• _Problem statement_:
Report each line below that carries the word "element".

====== Data records

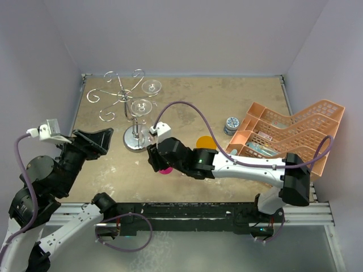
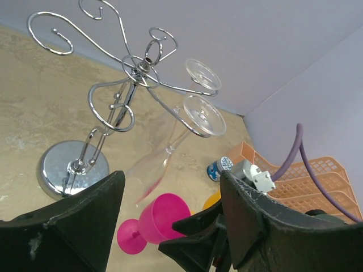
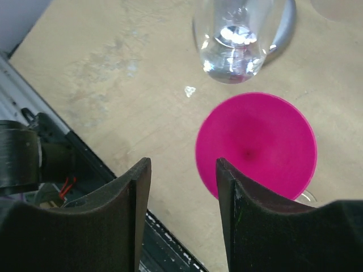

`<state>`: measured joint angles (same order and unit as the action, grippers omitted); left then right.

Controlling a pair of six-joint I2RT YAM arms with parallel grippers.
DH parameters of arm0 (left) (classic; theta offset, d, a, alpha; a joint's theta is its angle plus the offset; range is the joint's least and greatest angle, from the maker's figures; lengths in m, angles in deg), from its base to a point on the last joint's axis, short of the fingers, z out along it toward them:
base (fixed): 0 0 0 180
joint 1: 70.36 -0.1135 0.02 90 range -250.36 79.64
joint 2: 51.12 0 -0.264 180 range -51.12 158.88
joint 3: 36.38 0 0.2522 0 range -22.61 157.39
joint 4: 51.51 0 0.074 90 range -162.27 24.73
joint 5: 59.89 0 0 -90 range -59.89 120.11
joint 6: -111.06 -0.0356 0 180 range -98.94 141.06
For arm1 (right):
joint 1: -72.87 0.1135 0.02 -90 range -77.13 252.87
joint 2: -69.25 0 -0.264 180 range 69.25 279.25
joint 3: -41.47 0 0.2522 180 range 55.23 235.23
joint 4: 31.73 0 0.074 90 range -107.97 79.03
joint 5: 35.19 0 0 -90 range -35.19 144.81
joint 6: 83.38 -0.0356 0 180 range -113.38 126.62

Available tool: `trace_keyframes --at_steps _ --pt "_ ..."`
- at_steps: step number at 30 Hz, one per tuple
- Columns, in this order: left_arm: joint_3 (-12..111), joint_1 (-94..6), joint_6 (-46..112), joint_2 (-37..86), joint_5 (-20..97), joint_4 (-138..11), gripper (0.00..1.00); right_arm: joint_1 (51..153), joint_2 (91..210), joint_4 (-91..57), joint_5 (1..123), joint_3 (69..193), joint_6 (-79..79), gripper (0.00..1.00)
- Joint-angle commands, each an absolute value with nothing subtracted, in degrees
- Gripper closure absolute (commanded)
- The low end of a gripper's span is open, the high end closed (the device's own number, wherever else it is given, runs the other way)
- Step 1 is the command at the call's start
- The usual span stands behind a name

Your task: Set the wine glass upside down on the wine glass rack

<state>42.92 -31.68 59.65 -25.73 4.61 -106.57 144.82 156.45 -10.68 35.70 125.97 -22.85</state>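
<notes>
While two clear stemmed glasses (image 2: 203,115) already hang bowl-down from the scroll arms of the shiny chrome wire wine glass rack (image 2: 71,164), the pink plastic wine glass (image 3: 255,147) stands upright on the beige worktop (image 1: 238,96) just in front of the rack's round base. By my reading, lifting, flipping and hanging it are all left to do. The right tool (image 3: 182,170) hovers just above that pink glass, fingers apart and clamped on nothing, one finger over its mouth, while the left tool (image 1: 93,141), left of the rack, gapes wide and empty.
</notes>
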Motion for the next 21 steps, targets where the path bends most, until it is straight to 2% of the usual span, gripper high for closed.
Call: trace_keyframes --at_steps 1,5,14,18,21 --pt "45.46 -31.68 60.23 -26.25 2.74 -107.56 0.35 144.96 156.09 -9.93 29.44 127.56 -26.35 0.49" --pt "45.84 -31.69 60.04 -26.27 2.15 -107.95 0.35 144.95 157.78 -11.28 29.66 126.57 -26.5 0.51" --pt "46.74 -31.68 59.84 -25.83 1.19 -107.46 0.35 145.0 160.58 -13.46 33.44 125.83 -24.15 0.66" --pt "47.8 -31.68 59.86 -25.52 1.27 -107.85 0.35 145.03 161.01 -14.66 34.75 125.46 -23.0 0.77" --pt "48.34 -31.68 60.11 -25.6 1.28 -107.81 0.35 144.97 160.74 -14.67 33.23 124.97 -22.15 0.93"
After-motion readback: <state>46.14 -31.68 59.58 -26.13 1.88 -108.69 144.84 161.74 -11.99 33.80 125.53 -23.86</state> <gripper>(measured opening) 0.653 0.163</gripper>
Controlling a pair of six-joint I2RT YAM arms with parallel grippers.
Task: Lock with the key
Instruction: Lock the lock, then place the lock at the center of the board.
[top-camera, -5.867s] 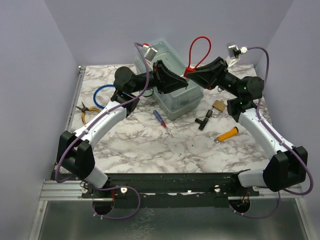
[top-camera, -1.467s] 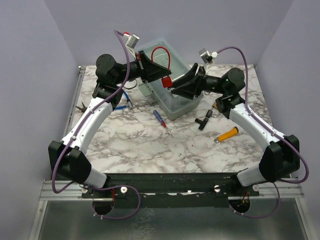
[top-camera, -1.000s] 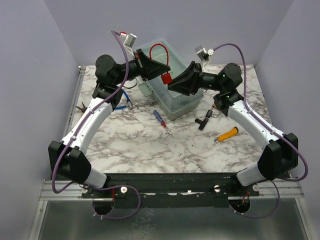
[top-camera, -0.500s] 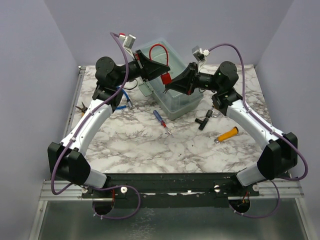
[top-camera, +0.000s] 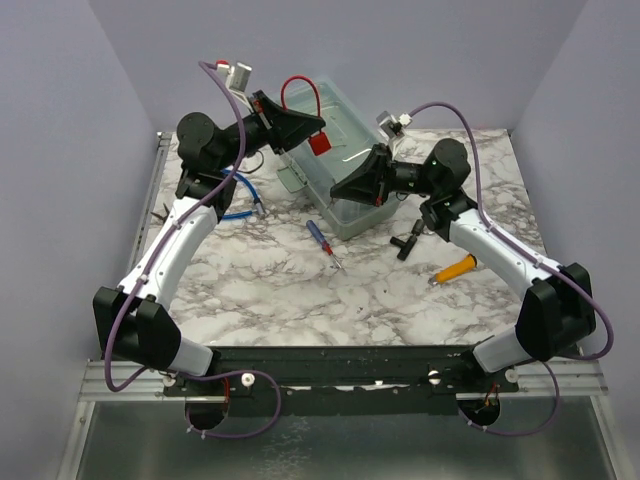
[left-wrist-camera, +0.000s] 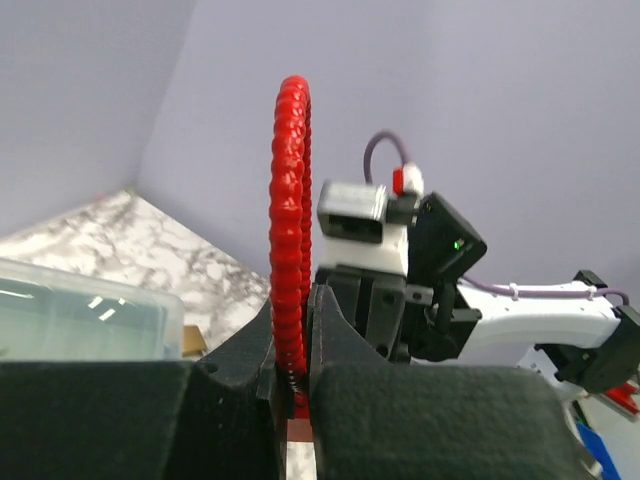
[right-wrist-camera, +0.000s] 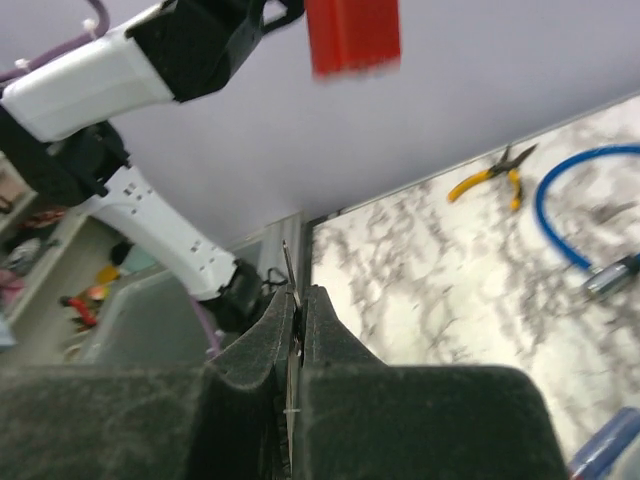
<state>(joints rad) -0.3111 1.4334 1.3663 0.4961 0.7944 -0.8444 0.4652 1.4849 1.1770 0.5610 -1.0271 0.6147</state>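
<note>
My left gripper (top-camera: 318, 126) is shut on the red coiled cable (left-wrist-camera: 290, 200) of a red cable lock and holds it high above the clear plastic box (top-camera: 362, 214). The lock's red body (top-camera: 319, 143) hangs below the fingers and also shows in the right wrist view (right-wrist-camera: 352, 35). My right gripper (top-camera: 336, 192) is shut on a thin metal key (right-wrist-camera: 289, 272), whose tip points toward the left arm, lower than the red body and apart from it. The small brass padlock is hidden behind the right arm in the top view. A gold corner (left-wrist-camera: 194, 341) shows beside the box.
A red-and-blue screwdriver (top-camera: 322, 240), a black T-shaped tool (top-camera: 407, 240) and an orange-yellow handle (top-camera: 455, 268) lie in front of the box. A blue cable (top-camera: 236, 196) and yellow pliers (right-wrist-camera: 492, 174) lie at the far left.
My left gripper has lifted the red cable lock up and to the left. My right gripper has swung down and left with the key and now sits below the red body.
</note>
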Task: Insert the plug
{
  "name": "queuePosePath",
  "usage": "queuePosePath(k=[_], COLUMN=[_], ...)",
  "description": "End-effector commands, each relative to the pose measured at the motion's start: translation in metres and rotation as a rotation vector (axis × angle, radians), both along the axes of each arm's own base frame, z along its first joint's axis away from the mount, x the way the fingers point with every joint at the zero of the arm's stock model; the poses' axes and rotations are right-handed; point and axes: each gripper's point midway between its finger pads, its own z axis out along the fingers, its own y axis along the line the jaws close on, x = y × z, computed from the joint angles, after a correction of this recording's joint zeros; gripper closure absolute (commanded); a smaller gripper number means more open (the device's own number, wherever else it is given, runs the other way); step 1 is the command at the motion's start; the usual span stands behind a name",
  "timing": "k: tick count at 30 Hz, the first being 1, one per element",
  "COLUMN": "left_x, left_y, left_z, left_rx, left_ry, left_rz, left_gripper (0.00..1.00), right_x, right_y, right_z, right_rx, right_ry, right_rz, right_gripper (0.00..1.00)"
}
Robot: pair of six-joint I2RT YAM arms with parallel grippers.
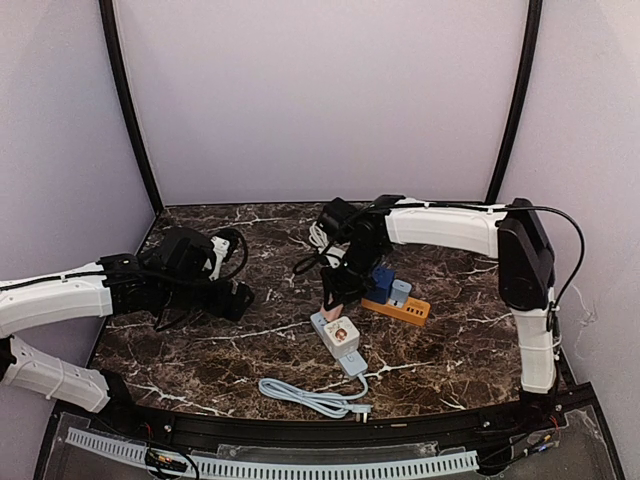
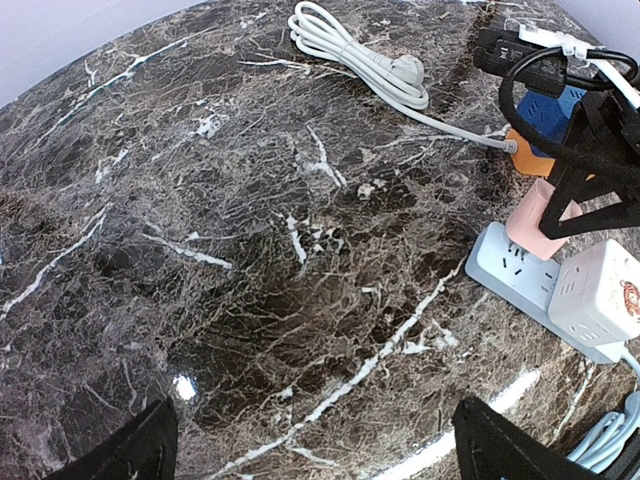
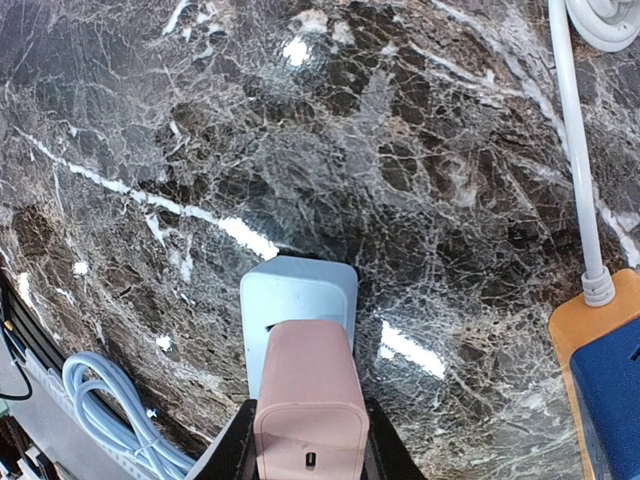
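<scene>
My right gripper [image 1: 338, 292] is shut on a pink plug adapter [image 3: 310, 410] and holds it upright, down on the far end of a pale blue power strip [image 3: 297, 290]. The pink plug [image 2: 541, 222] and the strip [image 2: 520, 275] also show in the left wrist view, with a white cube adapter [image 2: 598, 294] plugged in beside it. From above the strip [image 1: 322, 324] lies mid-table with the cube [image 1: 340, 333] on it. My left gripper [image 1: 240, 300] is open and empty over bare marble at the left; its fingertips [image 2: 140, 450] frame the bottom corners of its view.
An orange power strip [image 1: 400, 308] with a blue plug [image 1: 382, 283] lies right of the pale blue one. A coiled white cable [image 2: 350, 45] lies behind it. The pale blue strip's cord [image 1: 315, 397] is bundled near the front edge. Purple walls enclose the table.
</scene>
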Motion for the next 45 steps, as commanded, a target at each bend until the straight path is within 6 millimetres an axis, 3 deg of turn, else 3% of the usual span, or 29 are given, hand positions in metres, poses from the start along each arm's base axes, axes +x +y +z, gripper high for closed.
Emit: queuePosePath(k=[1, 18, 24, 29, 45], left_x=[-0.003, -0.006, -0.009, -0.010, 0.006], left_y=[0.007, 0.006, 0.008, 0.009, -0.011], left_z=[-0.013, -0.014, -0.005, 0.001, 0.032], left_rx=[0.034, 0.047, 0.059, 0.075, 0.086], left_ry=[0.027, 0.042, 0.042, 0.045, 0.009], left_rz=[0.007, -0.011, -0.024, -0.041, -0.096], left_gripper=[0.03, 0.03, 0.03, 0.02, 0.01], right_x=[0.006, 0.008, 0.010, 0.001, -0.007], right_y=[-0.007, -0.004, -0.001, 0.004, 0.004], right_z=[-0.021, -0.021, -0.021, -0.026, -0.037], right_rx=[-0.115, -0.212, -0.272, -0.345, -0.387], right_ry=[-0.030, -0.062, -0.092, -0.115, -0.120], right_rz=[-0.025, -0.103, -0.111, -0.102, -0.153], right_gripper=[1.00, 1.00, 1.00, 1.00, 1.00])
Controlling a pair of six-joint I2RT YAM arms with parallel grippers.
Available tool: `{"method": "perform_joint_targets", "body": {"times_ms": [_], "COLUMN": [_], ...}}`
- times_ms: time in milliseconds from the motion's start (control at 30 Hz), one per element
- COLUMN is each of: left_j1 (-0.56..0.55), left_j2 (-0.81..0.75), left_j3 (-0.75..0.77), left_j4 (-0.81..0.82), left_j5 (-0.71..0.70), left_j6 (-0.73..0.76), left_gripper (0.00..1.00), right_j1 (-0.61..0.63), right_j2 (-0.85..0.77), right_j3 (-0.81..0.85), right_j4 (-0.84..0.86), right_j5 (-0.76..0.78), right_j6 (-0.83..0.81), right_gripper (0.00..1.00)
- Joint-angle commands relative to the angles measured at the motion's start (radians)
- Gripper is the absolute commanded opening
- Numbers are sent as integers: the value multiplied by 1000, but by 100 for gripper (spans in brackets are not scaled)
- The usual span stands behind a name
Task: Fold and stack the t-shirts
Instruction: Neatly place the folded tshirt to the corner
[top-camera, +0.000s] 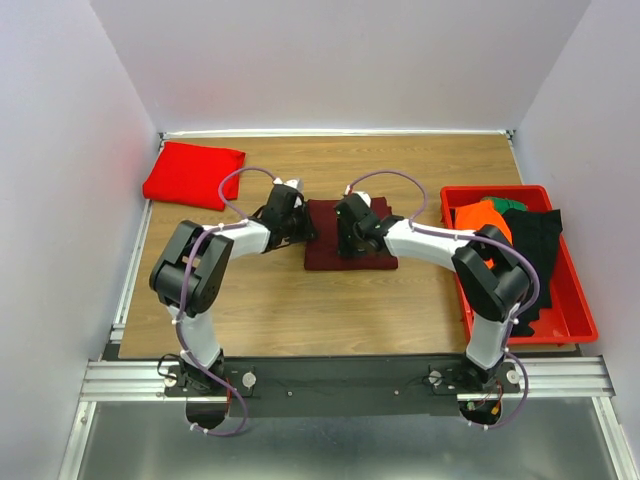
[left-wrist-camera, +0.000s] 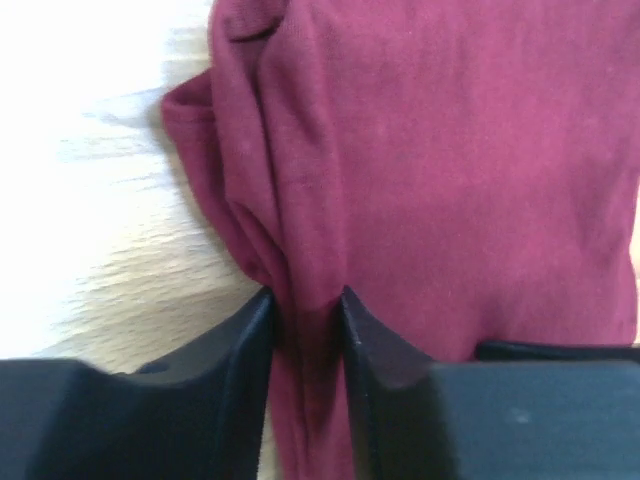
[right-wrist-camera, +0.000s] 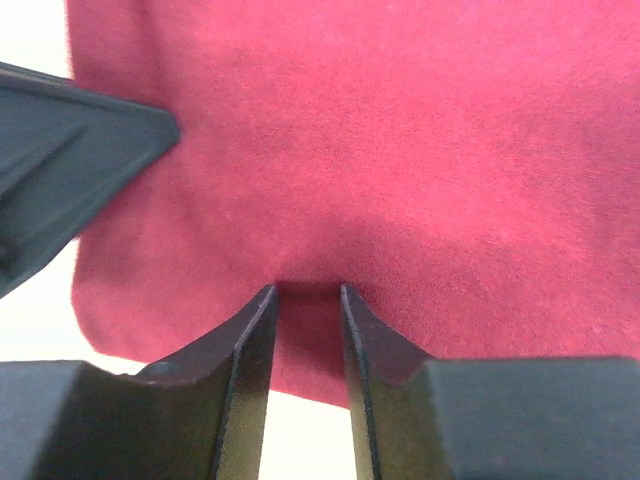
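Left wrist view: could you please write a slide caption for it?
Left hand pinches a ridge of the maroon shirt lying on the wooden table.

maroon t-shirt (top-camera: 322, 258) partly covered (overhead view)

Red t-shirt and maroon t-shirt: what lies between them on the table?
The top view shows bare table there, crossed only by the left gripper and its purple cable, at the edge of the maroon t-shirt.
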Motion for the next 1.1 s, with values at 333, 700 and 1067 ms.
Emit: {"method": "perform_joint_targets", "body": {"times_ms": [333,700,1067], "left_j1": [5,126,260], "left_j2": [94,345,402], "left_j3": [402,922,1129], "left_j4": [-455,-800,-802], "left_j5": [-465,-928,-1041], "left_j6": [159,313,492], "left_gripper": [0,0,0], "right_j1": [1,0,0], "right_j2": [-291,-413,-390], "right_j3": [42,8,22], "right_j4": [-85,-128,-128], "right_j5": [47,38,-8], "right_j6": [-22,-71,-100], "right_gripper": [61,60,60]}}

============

• _Task output_:
  "timing": "k: tick count at 30 Hz, the first being 1, one per element",
- times_ms: time in milliseconds from the motion's start (control at 30 Hz), one per element

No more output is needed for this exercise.